* [Exercise requirements]: The expected output is the line holding "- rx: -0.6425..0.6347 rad" plus every line after it through the end of the listing, copied exactly.

* [Data provided]:

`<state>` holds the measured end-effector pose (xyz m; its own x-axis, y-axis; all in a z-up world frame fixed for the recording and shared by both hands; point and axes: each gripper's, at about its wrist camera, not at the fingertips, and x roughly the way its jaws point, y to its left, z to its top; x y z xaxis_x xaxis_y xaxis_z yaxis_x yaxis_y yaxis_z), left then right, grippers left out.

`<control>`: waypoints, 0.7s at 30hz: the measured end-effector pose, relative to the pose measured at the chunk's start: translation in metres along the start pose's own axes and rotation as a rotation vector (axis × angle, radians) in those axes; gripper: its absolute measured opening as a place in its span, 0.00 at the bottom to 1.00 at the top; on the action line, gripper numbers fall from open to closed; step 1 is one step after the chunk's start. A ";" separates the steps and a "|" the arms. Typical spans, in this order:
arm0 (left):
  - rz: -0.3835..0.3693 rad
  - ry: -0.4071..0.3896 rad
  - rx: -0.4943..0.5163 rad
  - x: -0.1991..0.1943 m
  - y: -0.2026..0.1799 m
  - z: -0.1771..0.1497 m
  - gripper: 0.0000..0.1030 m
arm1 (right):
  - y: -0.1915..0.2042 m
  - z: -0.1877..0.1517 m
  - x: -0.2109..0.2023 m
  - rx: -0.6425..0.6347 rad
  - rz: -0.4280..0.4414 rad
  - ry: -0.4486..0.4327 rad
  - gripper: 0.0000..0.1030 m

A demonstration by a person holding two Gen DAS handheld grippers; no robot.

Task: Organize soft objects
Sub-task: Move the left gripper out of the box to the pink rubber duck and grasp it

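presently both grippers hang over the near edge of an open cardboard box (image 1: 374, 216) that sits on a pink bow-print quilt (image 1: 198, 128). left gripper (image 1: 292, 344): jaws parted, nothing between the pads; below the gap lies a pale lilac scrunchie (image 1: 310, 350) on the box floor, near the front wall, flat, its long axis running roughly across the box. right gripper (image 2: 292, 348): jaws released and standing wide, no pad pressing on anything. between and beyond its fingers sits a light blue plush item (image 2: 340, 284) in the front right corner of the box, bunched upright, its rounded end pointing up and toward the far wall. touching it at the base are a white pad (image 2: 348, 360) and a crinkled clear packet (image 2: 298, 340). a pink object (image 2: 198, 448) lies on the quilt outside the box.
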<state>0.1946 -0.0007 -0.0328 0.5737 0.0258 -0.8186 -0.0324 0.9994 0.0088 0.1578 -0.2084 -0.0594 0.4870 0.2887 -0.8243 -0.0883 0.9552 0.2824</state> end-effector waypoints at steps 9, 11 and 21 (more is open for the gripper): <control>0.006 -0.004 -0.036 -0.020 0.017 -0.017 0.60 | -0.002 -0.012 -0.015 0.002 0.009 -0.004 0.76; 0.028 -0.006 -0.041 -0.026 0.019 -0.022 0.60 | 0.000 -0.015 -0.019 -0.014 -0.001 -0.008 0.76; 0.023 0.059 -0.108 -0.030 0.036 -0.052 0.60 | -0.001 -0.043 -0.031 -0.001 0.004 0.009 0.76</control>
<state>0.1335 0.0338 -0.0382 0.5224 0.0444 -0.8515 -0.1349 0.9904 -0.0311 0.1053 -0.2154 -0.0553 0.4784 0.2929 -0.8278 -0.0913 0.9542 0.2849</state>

* [Task response]:
  - rx: -0.6425..0.6347 rad
  - rz: -0.4280..0.4414 rad
  - ry: -0.4486..0.4327 rad
  - gripper: 0.0000..0.1030 m

A demonstration by a person holding two Gen DAS handheld grippers; no robot.

Task: Organize soft objects
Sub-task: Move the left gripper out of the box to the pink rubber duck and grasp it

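presently both grippers hang over the near edge of an open cardboard box (image 1: 374, 216) that sits on a pink bow-print quilt (image 1: 198, 128). left gripper (image 1: 292, 344): jaws parted, nothing between the pads; below the gap lies a pale lilac scrunchie (image 1: 310, 350) on the box floor, near the front wall, flat, its long axis running roughly across the box. right gripper (image 2: 292, 348): jaws released and standing wide, no pad pressing on anything. between and beyond its fingers sits a light blue plush item (image 2: 340, 284) in the front right corner of the box, bunched upright, its rounded end pointing up and toward the far wall. touching it at the base are a white pad (image 2: 348, 360) and a crinkled clear packet (image 2: 298, 340). a pink object (image 2: 198, 448) lies on the quilt outside the box.
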<state>0.1946 -0.0007 -0.0328 0.5737 0.0258 -0.8186 -0.0324 0.9994 0.0088 0.1578 -0.2084 -0.0594 0.4870 0.2887 -0.8243 -0.0883 0.9552 0.2824</state> end-effector waypoints at steps 9, 11 and 21 (more is open for the gripper): <control>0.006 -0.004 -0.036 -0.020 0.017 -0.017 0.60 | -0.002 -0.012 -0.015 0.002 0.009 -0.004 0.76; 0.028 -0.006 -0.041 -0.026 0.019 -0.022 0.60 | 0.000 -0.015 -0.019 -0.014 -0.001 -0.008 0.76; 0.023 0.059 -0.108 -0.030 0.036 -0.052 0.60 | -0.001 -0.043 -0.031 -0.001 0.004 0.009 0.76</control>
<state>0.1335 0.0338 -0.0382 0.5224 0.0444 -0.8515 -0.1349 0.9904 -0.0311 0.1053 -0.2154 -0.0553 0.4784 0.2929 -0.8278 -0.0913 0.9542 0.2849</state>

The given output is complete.